## Task item
Whenever a line in the data holds the string "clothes", pull that line out.
[Records supplied — start]
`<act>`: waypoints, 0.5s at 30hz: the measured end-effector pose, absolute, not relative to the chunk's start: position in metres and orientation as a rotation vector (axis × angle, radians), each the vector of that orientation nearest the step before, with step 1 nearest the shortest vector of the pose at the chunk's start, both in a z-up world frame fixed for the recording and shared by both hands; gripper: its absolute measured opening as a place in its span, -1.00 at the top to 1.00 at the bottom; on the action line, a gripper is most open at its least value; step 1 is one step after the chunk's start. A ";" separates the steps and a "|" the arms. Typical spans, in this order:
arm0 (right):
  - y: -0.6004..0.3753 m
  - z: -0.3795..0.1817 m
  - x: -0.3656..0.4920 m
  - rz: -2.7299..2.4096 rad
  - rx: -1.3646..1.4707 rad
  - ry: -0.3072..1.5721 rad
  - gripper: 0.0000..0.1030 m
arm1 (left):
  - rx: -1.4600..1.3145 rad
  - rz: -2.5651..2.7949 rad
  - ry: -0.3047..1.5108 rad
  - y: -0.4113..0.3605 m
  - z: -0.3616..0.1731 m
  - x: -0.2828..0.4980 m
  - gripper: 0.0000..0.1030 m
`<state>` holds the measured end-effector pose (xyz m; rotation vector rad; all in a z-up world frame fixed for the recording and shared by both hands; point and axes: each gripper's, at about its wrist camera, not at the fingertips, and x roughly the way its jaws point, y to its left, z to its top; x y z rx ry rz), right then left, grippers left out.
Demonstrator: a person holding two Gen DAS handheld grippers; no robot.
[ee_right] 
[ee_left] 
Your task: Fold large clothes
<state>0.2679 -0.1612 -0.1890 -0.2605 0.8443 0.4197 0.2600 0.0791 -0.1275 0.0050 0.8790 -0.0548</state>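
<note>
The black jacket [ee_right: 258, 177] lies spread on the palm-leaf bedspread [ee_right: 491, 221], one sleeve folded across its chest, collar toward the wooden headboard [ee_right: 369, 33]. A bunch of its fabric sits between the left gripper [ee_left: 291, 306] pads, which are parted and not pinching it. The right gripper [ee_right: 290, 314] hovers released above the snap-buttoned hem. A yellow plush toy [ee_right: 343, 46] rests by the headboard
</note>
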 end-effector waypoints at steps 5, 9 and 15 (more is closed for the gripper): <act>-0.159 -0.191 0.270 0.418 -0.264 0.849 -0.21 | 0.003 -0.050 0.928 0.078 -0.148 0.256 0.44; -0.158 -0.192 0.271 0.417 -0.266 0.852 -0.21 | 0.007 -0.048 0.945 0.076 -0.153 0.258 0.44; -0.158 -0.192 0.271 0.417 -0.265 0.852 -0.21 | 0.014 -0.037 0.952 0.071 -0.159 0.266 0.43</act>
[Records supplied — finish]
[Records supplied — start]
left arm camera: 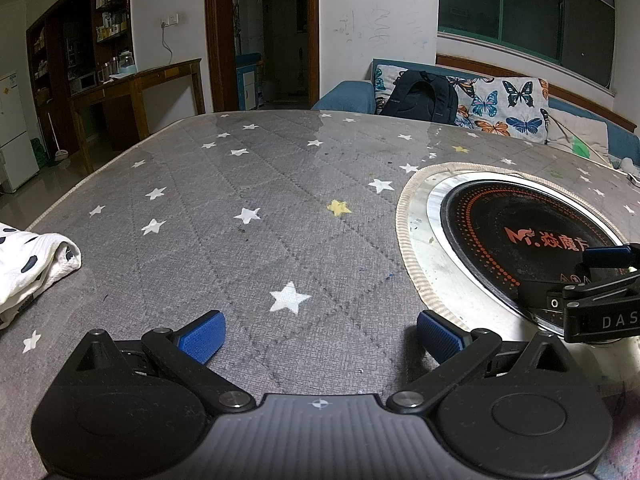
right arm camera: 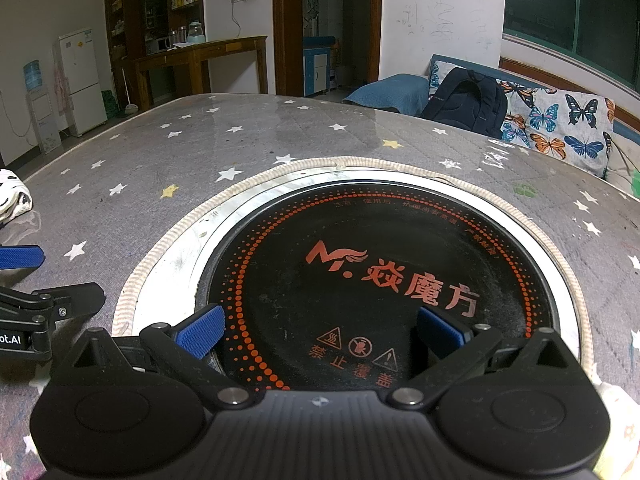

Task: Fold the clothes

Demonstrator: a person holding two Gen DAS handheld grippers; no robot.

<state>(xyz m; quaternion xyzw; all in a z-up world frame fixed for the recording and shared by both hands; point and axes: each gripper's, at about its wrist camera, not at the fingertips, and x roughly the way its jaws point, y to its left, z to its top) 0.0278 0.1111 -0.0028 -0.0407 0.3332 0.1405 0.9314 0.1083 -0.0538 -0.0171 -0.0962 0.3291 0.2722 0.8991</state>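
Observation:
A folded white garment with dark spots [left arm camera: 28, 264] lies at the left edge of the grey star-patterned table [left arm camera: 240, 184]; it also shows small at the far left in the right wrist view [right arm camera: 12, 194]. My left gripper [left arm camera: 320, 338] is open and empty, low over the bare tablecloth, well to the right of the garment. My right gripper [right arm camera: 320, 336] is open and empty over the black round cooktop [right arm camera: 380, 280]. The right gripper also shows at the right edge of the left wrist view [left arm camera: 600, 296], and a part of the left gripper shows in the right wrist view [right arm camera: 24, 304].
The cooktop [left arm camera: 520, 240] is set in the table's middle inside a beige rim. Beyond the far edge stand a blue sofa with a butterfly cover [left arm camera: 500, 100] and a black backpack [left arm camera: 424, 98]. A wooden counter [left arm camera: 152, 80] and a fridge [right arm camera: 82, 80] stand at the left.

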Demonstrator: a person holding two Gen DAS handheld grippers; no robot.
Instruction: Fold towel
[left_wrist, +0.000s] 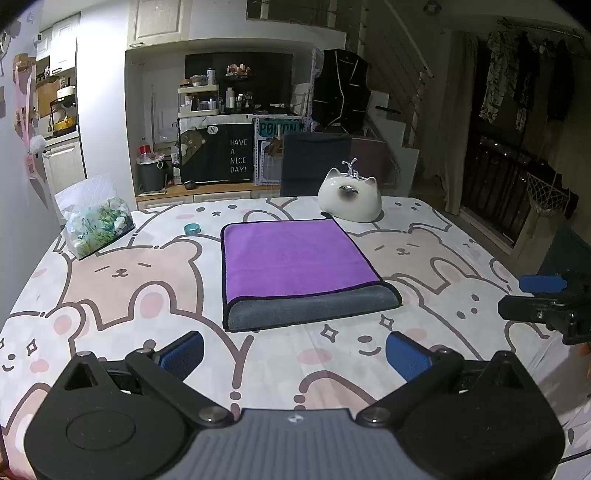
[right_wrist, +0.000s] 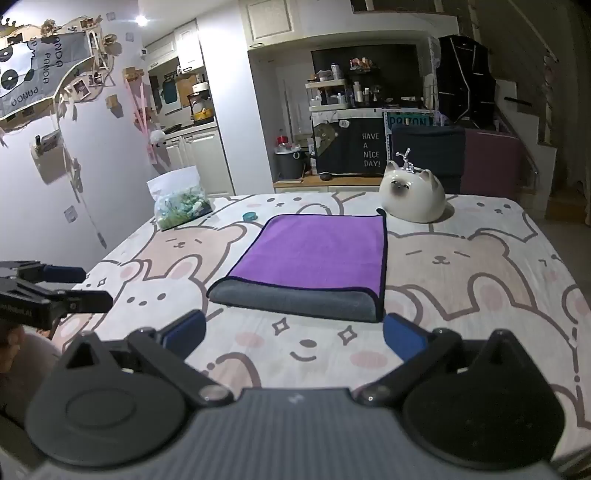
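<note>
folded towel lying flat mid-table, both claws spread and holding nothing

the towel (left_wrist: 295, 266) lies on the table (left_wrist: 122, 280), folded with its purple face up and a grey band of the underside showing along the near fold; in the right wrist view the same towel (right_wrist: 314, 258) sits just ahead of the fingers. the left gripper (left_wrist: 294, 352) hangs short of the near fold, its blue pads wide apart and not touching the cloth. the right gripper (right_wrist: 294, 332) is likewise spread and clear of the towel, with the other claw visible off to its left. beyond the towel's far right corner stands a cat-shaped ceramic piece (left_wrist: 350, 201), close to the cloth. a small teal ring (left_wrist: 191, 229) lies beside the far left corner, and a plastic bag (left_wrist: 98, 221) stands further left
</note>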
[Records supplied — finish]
## Your response
Your task: Fold large clothes
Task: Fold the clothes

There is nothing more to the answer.